The year 2020 will be known for many things, but aside from the global viral pandemic, it will also be remembered for having one of the worst heatwaves historically in the US, along with the worst wildfire season on record. As of this writing, wildfires have sprung around the western United States as a result of lightning strikes setting tinder and fuel in the forests on fire.
The most heavily affected states are California, Colorado, Washington, Oregon and Montana, but there are at least eight other states where large uncontained fires have broken out. The need for protecting your home is important.
Even if you aren’t in the immediate danger zones, the risk of a wildfire is still ever present, and the smoke and air pollution from the fires will affect everyone in the country one way or another as the smoke settles. Right now, the western United States is covered in wildfire smoke and it can be seen from satellite images as the smoke moves into the Pacific Ocean.
Wildfire smoke is dangerous because they contain main particulates and aerosols, which aren’t visible to the naked eye but stay aloft in the air for hours or even days, degrading air quality and causing respiratory problems for people such as asthma. Long term exposure to the particulates of this smoke can even cause cancer and heart disease. The health effects of wildfire smoke are unfortunately very real.
Scientists have noted that the amount of smoke this year is highly-unusual. Wildfires happen every year, but even considering how 2020’s historical heatwave has made things worse, the level of smoke we are seeing this year goes well beyond anyone’s expectations.
What can be done about the smoke? There are many things you can do to lessen the impact the smoke will have on your lives. If you aren’t among those unfortunate to need to evacuate their homes, you can do the following things to help lessen the impact on your family.
- Stay Indoors. In the occupational safety industry the best way to protect yourself, is to avoid the dangers altogether. The wildfires have thrown smoke, soot and particulates all over the air, making outdoor air pollution worse than usual. Work around this by staying home or indoors as much as possible.
- Keep windows and doors closed. Keeping the indoor air clear is important. We can protect our houses and our homes simply by closing the doors and windows at all times. Use fans and air conditioning to stay cool through this difficult time and limit the opening of these portals to the outside air as much as possible.
- Use a high-efficiency filter in your ventilation system. If you don’t ventilate your home, though, the air will grow stale and your air quality will suffer. Your ventilation system has to pull in fresh air from the outside, but if the air isn’t fresh due to the smoke a filter will do the trick. Install a good filter on your ventilation system to keep breathing the good air.
- Avoid activities that create particulates indoors. You can’t rely on opening the windows to ventilate your home, so these activities are no-no’s for the time being.
- Smoking (cigarettes or vapes)
- Cooking with gas, propane or wood-burning stoves. Use electric stoves for now.
- Aerosol sprays. These include spray deodorants and air-fresheners. Find non-spray alternatives.
- Frying or broiling food. Use different cooking methods for the meantime.
- Burning candles or incense. Use electric lamps if needed.
- Vacuuming. This stirs up the particulates in your house. Use a broom for now.

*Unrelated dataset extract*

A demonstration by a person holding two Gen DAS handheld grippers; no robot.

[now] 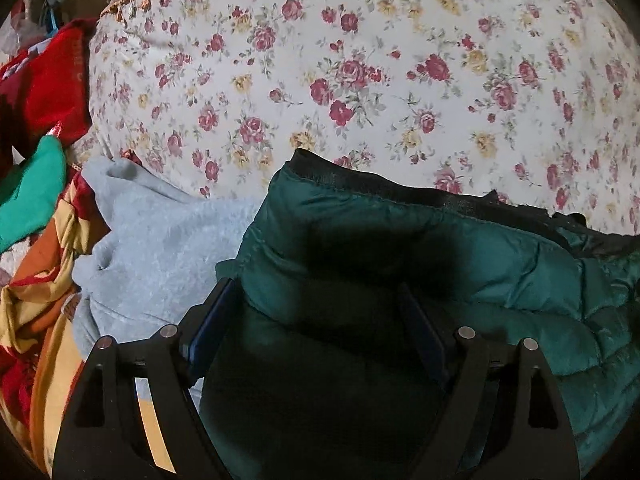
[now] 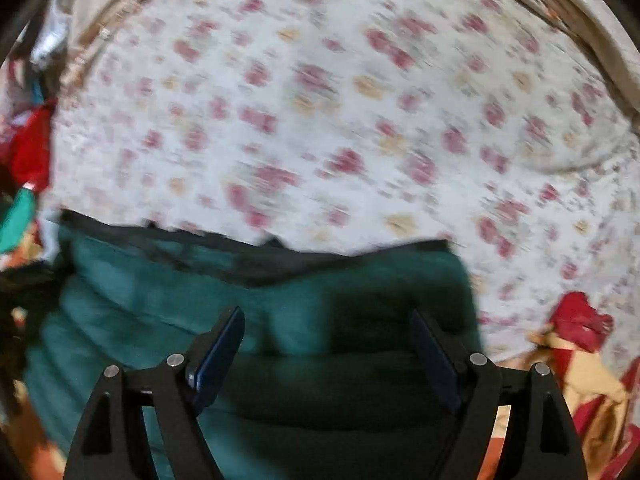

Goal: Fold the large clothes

- Monitor the air in your home. Lastly, get an indoor air quality monitor. uHoo’s air quality monitor can detect the levels of PM2.5 particulate matter in your home, and knowing when the levels are high lets you take the steps to sort the problem out, which involves using ventilation to get the particles out of your living space.
In the end, keeping your home safe is a challenge because we are at the whim of mother nature. It’s unclear at this point how long the smoke will hang in the air. It depends a lot on the weather. A strong windy day along with some rain will help clear the air, but it’s unfortunate as wildfire season in August tends to come with hot days without much wind blowing.
Take care of yourself and your family and observe the best practices to lessen the impact of the wildfires and the smoke on your home.